The Worker Protection Standard (WPS) for Agricultural Pesticides has stimulated training efforts, questions, objections, and now keyboards from coast to coast. Designed to reduce and mitigate pesticide hazards to an estimated 4 million people working in U.S. fields, forests, nurseries, and greenhouses, this complex regulation by the U.S. Environmental Protection Agency (EPA) carries requirements for the majority of agricultural employers in the nation. Despite virtually universal agreement with the goal of the WPS, there remain much uncertainty and controversy about the means for pursuing it.

As reported in the previous issue of Labor Management Decisions, Congress enacted a bill in March pushing back the effective date of several provisions from April 15, 1994, to January 1, 1995. This legislation, signed by the President in early April, provides more time for the EPA to prepare and authorize official training materials, for various organizations to get the word out, and for agricultural employers and state enforcement agencies alike to prepare for full implementation. Although EPA published the WPS in August 1992, after years of consultation with groups affected, awareness and understanding of its basic provisions have been quite uneven among agricultural employers, employees, and advisors.

EPA is encouraging employers to use the time between now and January to learn about their new obligations and to obtain materials needed for compliance.
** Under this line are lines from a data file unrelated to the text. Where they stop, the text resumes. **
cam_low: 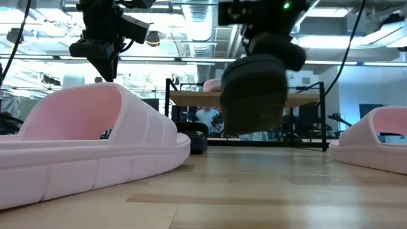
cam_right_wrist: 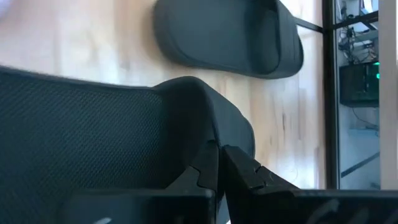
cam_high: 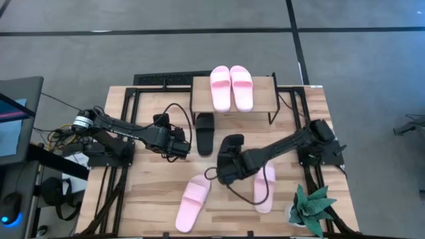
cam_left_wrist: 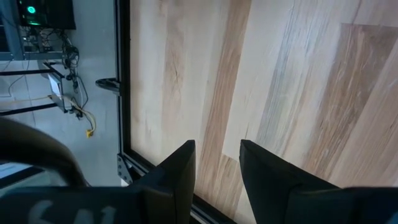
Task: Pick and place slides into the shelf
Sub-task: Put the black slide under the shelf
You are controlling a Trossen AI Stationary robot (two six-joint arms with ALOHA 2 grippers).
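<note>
Grey floor surrounds the light-wood surface on which we work, both arms reaching inward from its two sides. Our right gripper hangs over the middle of the surface with its fingers clamped on the strap of a black slide, which the low view shows lifted clear of the wood and tilted. In the right wrist view the held slide fills the near field, and a second black slide lies flat on the surface beyond it, just in front of the shelf. Up on the shelf's top board rest two pale pink slides side by side, touching or nearly so. Two more pink ones lie on the surface nearer the front edge: one angled in front of the left arm, the other partly under our right arm. Our left gripper hovers above bare wood beside the flat black slide, its fingers a little apart and holding nothing. A small green plant stands at the front right corner. Through the shelf legs in the low view we make out a person in the room behind.
</note>
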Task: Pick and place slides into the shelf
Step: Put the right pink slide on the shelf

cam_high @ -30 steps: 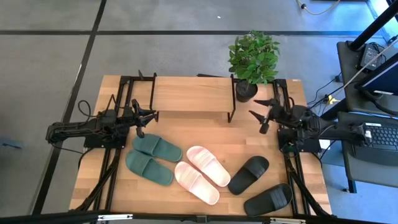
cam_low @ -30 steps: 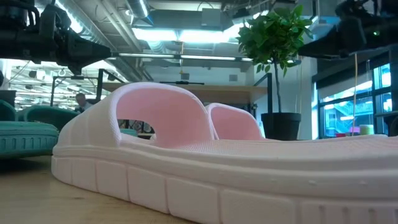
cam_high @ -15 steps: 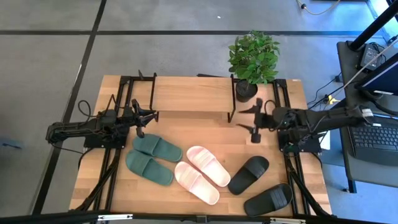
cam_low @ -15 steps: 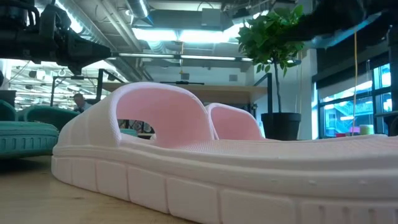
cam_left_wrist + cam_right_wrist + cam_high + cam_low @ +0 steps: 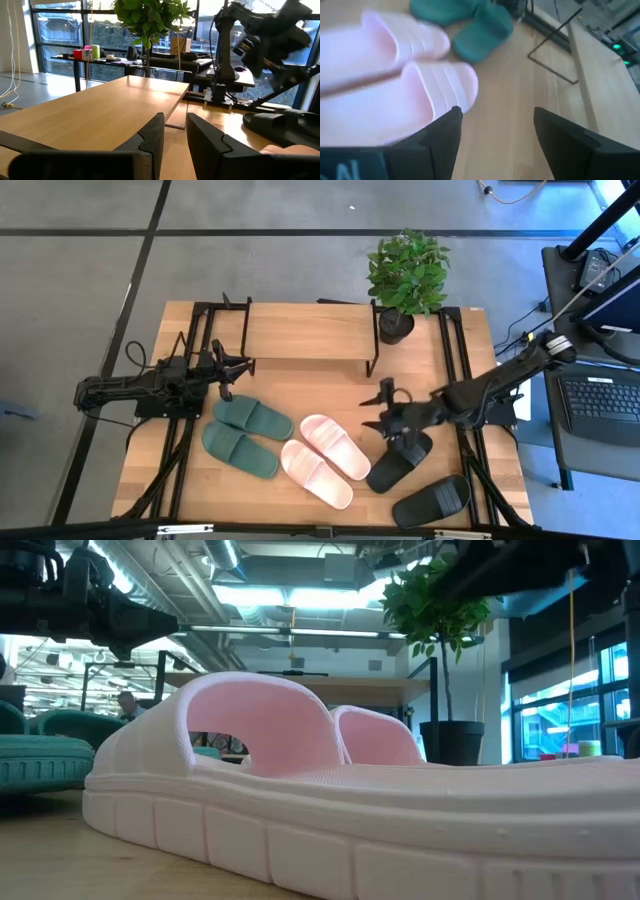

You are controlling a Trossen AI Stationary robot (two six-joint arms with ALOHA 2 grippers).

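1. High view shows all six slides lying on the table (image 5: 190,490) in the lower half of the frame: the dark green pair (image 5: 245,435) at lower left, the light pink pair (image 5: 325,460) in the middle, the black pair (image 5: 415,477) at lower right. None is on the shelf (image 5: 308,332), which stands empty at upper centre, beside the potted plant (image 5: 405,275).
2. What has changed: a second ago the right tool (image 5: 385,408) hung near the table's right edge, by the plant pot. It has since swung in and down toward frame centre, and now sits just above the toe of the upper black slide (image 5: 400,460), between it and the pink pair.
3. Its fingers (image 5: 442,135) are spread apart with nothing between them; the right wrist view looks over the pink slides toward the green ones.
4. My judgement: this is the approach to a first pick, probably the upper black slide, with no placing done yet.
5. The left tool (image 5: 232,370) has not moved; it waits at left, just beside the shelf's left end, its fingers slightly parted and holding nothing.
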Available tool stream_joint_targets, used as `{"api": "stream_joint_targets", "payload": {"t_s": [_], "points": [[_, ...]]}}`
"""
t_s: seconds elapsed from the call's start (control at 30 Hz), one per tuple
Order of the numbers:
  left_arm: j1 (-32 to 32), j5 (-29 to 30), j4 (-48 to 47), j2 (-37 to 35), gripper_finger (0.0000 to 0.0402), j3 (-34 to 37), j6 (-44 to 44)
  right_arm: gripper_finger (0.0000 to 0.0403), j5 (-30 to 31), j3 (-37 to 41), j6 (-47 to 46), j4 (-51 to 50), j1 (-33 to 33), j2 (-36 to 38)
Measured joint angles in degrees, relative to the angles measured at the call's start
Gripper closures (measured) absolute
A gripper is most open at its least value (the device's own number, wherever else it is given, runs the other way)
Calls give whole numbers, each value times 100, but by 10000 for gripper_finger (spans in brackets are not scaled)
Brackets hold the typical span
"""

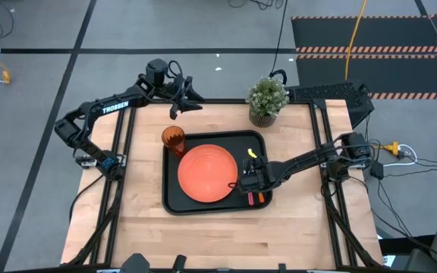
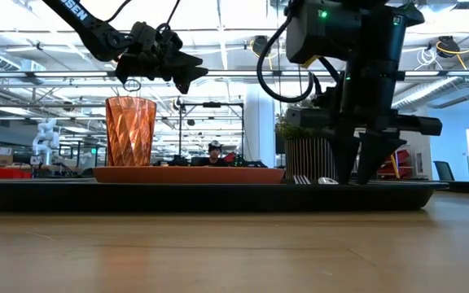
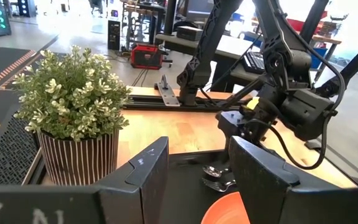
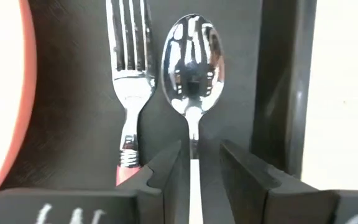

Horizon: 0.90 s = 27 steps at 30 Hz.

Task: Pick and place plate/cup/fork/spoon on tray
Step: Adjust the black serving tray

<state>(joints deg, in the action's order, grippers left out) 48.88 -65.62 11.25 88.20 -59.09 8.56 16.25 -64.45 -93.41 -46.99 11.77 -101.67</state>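
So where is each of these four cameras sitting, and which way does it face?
High: overhead, straight down on the tray, both arms showing.
Low: at table height, level across the tray; both arms drop in from above.
Left wrist: on the raised left arm, past its open fingers toward the plant.
Right wrist: past its fingers, which straddle the spoon beside the fork.
Shared: both wrist views see the spoon and fork.

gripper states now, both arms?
Left hand: open, empty, raised behind the tray.
Right hand: open astride the spoon handle, not gripping.

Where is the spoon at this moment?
The spoon lies on the tray, between the fork and the tray's right rim in the high view, right of the plate.
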Motion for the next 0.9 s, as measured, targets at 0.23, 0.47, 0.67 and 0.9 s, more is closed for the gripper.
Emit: {"api": "stream_joint_targets", "payload": {"t_s": [0.23,0.47,0.67,0.9], "points": [[0,-1,0,-2,229,0,0,296,12,-2,-36,-370,0,17],[0,0,-26,-2,229,0,39,296,42,-72,-37,-402,15,82],[-43,1,-31,-2,229,0,-7,296,802,-227,-21,-354,266,557],[-414,-810,-291,-20,229,-2,284,296,2001,-238,1224,885,789,1120]]}}
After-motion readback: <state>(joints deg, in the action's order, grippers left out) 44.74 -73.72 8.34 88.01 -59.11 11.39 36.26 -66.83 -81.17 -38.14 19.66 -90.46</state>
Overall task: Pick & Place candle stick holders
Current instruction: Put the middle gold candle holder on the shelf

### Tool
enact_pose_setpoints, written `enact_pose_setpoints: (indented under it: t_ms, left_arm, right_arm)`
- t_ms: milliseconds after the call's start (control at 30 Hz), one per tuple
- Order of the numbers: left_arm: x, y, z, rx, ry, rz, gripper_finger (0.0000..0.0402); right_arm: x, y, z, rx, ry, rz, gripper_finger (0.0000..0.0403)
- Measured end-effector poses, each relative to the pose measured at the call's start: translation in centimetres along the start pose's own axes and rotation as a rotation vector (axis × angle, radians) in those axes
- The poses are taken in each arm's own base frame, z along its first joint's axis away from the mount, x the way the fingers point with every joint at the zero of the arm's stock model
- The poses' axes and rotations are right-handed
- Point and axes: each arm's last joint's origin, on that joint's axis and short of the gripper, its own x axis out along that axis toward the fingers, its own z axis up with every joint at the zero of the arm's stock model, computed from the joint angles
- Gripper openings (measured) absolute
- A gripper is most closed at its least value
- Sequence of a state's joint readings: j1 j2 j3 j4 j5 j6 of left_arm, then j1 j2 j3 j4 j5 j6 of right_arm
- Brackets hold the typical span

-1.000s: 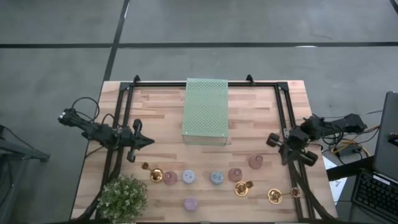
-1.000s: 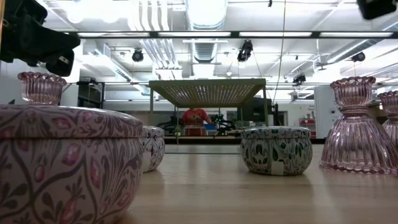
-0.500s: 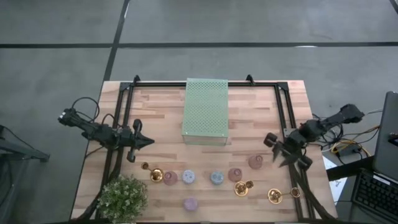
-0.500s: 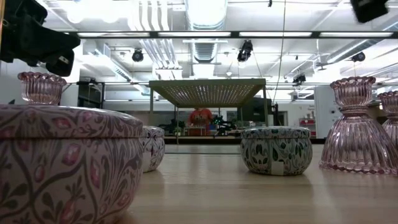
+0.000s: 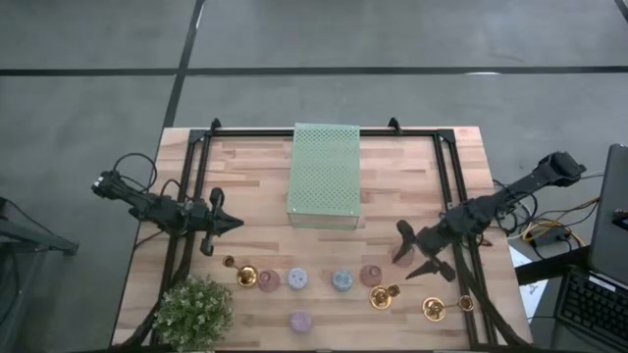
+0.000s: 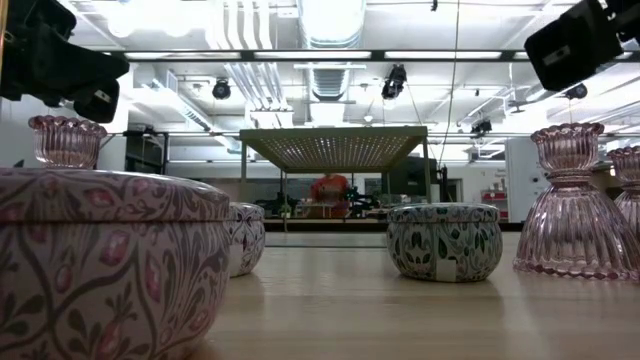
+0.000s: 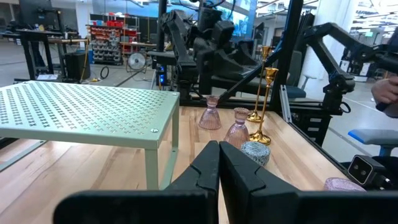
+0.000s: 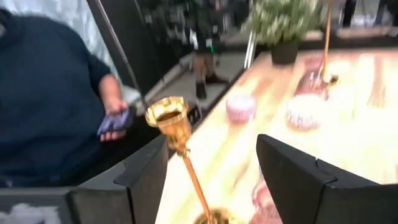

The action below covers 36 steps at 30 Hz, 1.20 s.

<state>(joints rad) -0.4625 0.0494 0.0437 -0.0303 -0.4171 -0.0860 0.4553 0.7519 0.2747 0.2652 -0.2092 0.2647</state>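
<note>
Several candle stick holders stand in a row near the table's near edge: gold ones (image 5: 245, 276) (image 5: 381, 296) (image 5: 434, 308) and squat pink (image 5: 371, 276), lilac (image 5: 296, 279) and blue (image 5: 341, 280) ones. My right gripper (image 5: 412, 251) is open above a pink holder (image 5: 399, 257), one finger on each side of it. In the right wrist view, a tall gold holder (image 8: 169, 119) shows between the open fingers (image 8: 214, 180). My left gripper (image 5: 235, 224) waits shut at the table's left, its shut fingers (image 7: 219, 168) pointing across the table.
A pale green perforated block (image 5: 325, 175) stands on legs at the far middle. A potted plant (image 5: 193, 309) sits at the near left corner. A lilac holder (image 5: 300, 321) stands alone near the front edge. A person in dark blue (image 8: 50, 93) sits beyond the table.
My right gripper has moved from the table's right side toward the left and the near edge, coming over the pink holder, and it has opened from shut to wide open. The holders have stayed where they were.
</note>
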Motion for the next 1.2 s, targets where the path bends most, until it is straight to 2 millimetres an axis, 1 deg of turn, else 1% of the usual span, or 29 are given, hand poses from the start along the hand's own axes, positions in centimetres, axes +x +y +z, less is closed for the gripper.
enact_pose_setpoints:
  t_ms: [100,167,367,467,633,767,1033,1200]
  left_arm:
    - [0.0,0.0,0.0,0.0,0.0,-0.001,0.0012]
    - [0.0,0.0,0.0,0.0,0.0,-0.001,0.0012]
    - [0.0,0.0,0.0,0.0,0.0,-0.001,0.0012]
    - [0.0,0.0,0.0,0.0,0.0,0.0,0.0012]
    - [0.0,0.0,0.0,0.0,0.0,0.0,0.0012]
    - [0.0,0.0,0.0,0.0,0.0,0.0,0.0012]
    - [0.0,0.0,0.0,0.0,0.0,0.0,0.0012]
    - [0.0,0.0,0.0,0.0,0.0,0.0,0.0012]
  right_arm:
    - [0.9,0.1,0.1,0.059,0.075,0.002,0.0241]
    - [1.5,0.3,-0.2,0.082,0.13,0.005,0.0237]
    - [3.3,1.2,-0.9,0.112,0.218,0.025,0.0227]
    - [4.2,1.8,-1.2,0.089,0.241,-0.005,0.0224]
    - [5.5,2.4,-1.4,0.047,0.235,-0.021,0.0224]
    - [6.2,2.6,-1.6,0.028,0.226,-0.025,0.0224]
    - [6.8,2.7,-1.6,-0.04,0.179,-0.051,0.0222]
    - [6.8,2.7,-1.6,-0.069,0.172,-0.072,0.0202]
The set of requirements to understand and comply with, however, is not static. Decisions made through administrative procedures of the WPS may significantly affect employer obligations. Responding in early June to a long pending petition, for example, the EPA granted a limited exception to WPS restrictions on early entry into pesticide-treated areas for the harvesting of greenhouse-grown roses. A class of alterations that will apply more broadly will be defined in "equivalency" agreements under which individual states commit to uphold state standards at least as protective of workers as the federal. Public hearings on the proposed terms of equivalency in California are not expected until the Fall.

Moreover, some basic provisions of the Worker Protection Standard are up for reconsideration. In early July the National Association of State Departments of Agriculture (NASDA) submitted to EPA Administrator Carol M. Browner a petition asking for significant revision of the WPS. The petition includes several specific proposals formulated after weighing information from commissioners, secretaries, and directors of agriculture, worker representatives, and agricultural producers.

Special E-Mail Network Up and Running

Many of those whom the WPS is supposed to affect still have basic questions about its fundamentals, and all face difficulty in keeping abreast of rule interpretations, proposed modifications, new references, and compliance resources. Changes, distances, and delays naturally translate into communication problems among all the parties involved in a regulation of this scope and complexity - including rule makers and enforcers themselves. And so it has been with respect to the WPS; people have had trouble getting what they need to know.

Modern technology can help, however, and it is presently being used to speed and broaden the exchange of essential information about the WPS. The UC Agricultural Personnel Management Program and the Department of Agricultural and Resource Economics at Berkeley have established an electronic bulletin board and reference archive for anyone concerned with the Worker Protection Standard. This bulletin board, "WPS-Forum," welcomes all individuals who have an interest in the WPS and access to Internet, Bitnet, or a compatible electronic mail system. The forum opening was first announced, through the Internet, on May 19, 1994. At this writing, two months later, it has 215 subscribers.

WPS-Forum makes it possible to efficiently disseminate information to and pool knowledge from agricultural employers and employees, regulatory agency staff, educators, and other service providers. By actively participating in the forum, subscribers can keep one another better informed about the WPS, share ideas on how to deal with it, and perhaps even contribute to refining it. In addition, they can download references from the forum archive through a three-word e-mail command.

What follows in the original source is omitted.